### [What is needed]
For the records below, please print exactly and only the lines from the one with "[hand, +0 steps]" down to the one with "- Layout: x", both ends included, omitting the pictures.

Dataset entries:
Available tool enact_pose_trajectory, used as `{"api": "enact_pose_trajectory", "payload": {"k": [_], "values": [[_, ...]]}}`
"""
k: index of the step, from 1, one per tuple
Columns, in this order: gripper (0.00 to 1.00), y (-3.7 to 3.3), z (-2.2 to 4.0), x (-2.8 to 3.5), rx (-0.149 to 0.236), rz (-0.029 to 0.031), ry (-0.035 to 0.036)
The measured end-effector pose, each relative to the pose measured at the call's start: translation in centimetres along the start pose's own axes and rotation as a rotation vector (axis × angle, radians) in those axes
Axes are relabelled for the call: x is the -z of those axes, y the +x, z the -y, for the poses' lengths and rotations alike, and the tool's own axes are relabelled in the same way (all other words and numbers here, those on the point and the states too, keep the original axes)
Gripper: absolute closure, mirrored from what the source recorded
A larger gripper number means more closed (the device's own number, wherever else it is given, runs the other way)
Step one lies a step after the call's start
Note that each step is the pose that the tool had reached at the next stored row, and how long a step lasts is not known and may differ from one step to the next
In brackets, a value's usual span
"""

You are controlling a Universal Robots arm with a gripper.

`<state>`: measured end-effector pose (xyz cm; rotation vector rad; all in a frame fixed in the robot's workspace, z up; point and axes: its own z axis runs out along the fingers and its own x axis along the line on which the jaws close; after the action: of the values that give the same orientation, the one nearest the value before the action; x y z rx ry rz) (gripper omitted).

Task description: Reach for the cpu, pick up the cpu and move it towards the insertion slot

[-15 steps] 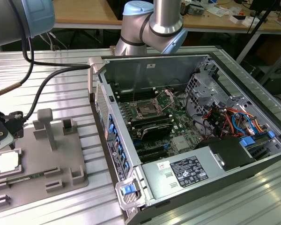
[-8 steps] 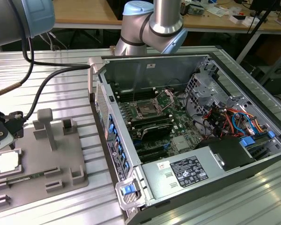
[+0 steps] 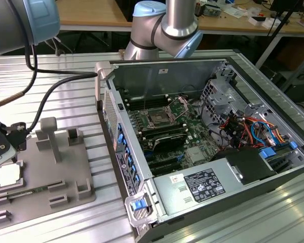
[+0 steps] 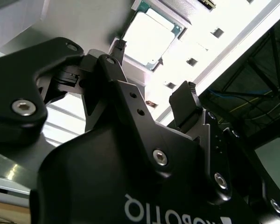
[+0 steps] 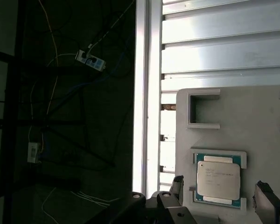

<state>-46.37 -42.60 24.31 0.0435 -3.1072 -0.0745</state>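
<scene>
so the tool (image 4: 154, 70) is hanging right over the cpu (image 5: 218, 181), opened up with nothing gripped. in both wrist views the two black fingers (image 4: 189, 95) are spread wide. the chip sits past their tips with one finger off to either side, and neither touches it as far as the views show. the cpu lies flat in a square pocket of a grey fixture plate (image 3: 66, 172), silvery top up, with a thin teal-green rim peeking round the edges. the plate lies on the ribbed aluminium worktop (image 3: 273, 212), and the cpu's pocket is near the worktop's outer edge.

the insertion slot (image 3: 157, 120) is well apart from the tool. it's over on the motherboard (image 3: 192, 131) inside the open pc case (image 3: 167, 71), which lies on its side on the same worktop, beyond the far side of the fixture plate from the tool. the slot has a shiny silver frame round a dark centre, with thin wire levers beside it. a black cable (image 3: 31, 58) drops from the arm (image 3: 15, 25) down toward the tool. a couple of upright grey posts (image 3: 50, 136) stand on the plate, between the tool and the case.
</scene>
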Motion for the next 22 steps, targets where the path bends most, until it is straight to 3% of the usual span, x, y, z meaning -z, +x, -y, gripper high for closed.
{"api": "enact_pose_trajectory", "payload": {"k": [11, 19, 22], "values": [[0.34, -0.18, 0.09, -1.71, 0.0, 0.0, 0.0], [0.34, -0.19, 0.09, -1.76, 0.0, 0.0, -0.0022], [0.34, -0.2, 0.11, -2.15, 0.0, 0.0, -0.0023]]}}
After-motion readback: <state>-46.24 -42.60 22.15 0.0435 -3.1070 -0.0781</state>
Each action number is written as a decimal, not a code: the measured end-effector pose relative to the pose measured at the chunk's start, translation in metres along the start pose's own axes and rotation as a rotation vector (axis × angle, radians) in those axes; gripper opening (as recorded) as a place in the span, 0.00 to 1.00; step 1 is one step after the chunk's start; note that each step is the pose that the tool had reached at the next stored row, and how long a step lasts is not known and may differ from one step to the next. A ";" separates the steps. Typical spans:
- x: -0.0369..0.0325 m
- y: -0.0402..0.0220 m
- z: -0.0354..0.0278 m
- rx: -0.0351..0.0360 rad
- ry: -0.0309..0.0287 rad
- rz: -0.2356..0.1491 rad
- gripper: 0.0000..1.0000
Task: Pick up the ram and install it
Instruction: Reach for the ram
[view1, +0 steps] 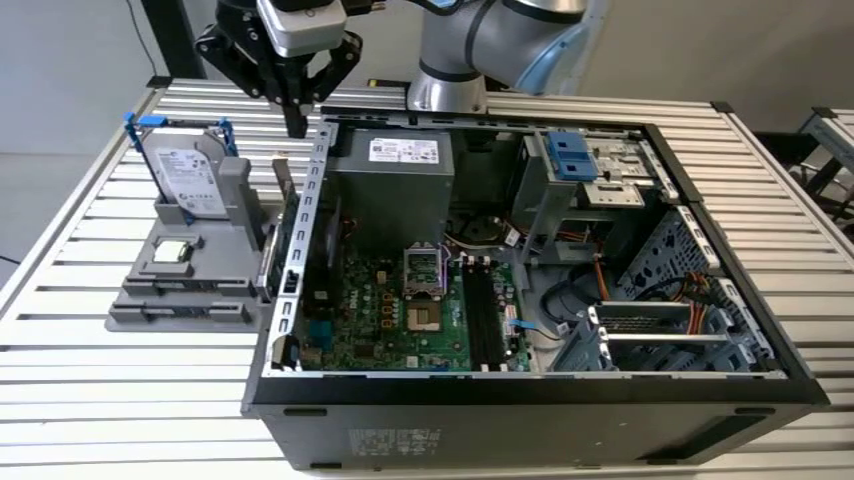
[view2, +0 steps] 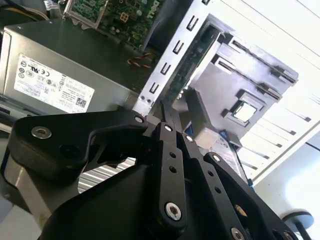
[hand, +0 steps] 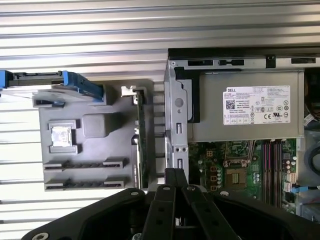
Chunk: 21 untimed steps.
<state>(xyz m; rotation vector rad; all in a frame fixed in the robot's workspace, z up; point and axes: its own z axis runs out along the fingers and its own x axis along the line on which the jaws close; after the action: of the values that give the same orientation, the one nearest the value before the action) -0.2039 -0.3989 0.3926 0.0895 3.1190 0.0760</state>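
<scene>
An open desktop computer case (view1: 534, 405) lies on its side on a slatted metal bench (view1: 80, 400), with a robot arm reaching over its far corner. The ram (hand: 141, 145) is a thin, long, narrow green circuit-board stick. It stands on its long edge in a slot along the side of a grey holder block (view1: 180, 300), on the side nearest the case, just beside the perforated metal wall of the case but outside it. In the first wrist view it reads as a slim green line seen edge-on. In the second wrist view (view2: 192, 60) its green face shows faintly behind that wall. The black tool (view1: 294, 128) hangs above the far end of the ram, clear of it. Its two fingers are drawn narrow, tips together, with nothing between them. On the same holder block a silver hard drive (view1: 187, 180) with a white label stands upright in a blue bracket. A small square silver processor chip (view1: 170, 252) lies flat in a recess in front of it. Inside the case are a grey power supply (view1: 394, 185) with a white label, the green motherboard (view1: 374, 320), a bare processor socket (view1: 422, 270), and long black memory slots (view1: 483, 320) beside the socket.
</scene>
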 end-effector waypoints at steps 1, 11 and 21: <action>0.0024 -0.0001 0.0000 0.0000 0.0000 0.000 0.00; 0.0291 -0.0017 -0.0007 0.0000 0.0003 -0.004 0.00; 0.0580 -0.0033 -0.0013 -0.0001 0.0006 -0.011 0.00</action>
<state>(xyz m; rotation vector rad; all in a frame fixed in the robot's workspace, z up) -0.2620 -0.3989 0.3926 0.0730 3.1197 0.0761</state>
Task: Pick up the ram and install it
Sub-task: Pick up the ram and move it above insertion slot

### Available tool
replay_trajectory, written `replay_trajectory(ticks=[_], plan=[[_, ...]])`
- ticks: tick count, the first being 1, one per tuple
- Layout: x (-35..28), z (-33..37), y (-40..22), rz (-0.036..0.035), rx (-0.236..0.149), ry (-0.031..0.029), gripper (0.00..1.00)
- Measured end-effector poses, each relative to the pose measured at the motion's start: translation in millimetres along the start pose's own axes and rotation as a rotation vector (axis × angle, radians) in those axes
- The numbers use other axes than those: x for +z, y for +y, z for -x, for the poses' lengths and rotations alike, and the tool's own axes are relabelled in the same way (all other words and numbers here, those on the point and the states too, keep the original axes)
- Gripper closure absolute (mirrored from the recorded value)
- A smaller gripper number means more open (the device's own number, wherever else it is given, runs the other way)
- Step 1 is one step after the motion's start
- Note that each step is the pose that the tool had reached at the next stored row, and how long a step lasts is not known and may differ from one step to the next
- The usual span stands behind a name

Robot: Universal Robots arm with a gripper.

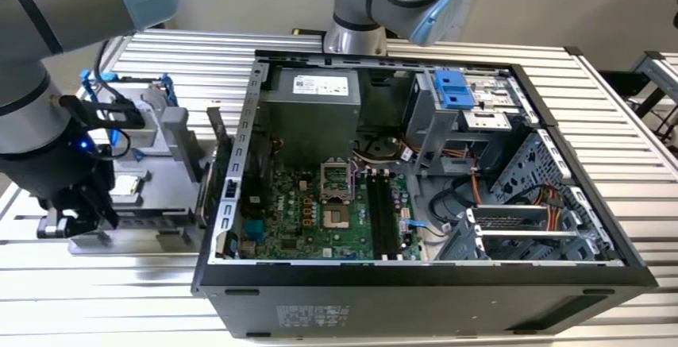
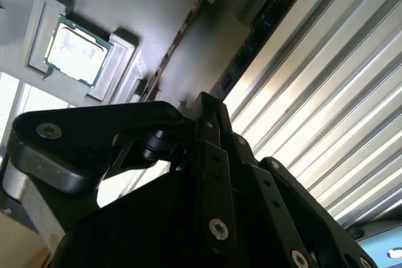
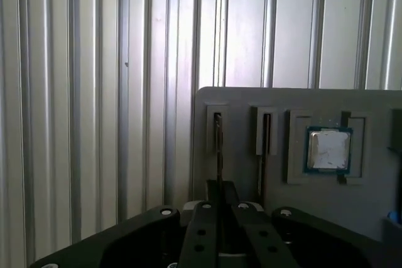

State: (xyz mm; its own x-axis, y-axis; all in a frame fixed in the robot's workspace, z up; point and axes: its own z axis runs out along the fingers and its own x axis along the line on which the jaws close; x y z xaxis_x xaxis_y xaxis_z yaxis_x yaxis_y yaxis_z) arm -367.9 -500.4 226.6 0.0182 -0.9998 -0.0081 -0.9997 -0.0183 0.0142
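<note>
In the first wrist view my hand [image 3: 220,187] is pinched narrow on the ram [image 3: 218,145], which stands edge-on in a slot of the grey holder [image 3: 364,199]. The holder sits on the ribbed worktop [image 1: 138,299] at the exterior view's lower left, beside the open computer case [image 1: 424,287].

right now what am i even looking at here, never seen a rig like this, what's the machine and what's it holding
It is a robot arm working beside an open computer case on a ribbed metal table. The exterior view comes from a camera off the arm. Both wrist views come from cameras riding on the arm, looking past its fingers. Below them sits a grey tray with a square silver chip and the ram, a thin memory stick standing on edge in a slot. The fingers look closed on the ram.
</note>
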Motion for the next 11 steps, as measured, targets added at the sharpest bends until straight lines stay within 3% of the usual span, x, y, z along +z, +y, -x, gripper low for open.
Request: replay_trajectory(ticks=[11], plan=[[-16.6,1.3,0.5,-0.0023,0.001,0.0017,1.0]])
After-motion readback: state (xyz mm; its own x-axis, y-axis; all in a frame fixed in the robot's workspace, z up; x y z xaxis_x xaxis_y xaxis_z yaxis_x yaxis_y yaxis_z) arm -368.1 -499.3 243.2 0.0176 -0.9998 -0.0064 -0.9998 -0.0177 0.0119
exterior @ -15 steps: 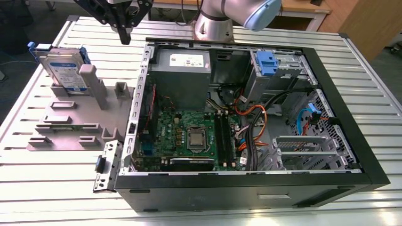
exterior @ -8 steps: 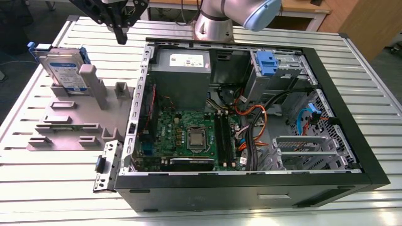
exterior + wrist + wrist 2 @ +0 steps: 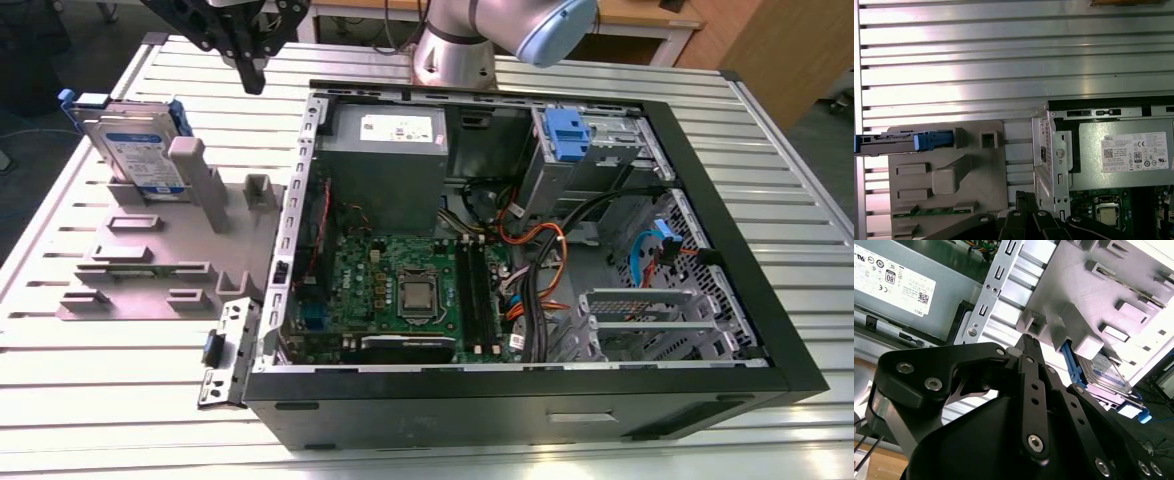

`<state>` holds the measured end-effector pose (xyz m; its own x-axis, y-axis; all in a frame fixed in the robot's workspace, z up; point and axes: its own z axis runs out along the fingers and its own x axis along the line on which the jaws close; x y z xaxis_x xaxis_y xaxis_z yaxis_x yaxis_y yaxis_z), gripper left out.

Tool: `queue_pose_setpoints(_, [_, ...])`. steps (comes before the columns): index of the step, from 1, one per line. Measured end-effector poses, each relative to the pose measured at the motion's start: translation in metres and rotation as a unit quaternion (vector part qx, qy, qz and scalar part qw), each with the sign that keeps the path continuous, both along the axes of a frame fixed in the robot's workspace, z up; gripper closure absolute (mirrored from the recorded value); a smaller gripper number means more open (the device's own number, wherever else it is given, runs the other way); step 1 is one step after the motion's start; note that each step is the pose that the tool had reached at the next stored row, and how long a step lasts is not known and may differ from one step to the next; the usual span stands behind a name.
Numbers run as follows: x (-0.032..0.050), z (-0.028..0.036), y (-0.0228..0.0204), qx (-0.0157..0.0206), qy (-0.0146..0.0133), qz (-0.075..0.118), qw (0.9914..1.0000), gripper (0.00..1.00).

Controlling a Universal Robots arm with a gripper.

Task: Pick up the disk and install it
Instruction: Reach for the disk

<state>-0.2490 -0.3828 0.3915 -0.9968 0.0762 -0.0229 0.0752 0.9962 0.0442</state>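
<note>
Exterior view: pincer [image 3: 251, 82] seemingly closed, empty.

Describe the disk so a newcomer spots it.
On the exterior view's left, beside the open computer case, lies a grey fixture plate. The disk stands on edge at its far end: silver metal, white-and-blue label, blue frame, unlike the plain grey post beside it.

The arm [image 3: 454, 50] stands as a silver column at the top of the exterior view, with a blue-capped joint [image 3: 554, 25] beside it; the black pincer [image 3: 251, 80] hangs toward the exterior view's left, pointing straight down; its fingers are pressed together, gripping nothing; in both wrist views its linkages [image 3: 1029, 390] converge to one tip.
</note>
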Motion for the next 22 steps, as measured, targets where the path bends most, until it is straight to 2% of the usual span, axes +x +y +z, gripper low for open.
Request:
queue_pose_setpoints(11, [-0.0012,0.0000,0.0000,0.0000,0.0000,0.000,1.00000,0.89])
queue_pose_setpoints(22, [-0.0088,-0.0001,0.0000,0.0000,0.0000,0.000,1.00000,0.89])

### [Answer to this problem]
[hand, +0 steps] 
Chunk: 21 untimed steps.
<state>(xyz m; rotation vector rad; all in a frame fixed in the robot's workspace, z up; point and axes: its own z axis runs out along the fingers and its own x axis along the line on which the jaws close; after the action: of the values that give the same orientation, the one nearest the value before the action) -0.2039 -0.3989 0.3926 0.0895 3.1190 0.0760</state>
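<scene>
An open desktop computer case (view1: 534, 405) lies on its side on a slatted metal bench (view1: 80, 400), with a robot arm reaching over its far corner. The ram (hand: 141, 145) is a thin, long, narrow green circuit-board stick. It stands on its long edge in a slot along the side of a grey holder block (view1: 180, 300), on the side nearest the case, just beside the perforated metal wall of the case but outside it. In the first wrist view it reads as a slim green line seen edge-on. In the second wrist view (view2: 192, 60) its green face shows faintly behind that wall. The black tool (view1: 294, 128) hangs above the far end of the ram, clear of it. Its two fingers are drawn narrow, tips together, with nothing between them. On the same holder block a silver hard drive (view1: 187, 180) with a white label stands upright in a blue bracket. A small square silver processor chip (view1: 170, 252) lies flat in a recess in front of it. Inside the case are a grey power supply (view1: 394, 185) with a white label, the green motherboard (view1: 374, 320), a bare processor socket (view1: 422, 270), and long black memory slots (view1: 483, 320) beside the socket.
</scene>
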 end-effector waypoints at steps 1, 11 and 21: <action>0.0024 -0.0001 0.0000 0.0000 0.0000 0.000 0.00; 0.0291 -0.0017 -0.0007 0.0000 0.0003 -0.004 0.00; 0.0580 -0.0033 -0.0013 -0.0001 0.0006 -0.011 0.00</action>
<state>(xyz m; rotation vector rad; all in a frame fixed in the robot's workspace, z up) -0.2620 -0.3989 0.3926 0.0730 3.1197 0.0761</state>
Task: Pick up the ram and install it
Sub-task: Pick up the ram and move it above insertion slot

### Available tool
replay_trajectory, written `replay_trajectory(ticks=[_], plan=[[_, ...]])`
- ticks: tick count, the first being 1, one per tuple
- Layout: x (-35..28), z (-33..37), y (-40..22), rz (-0.036..0.035), rx (-0.236..0.149), ry (-0.031..0.029), gripper (0.00..1.00)

Nothing more remains in this exercise.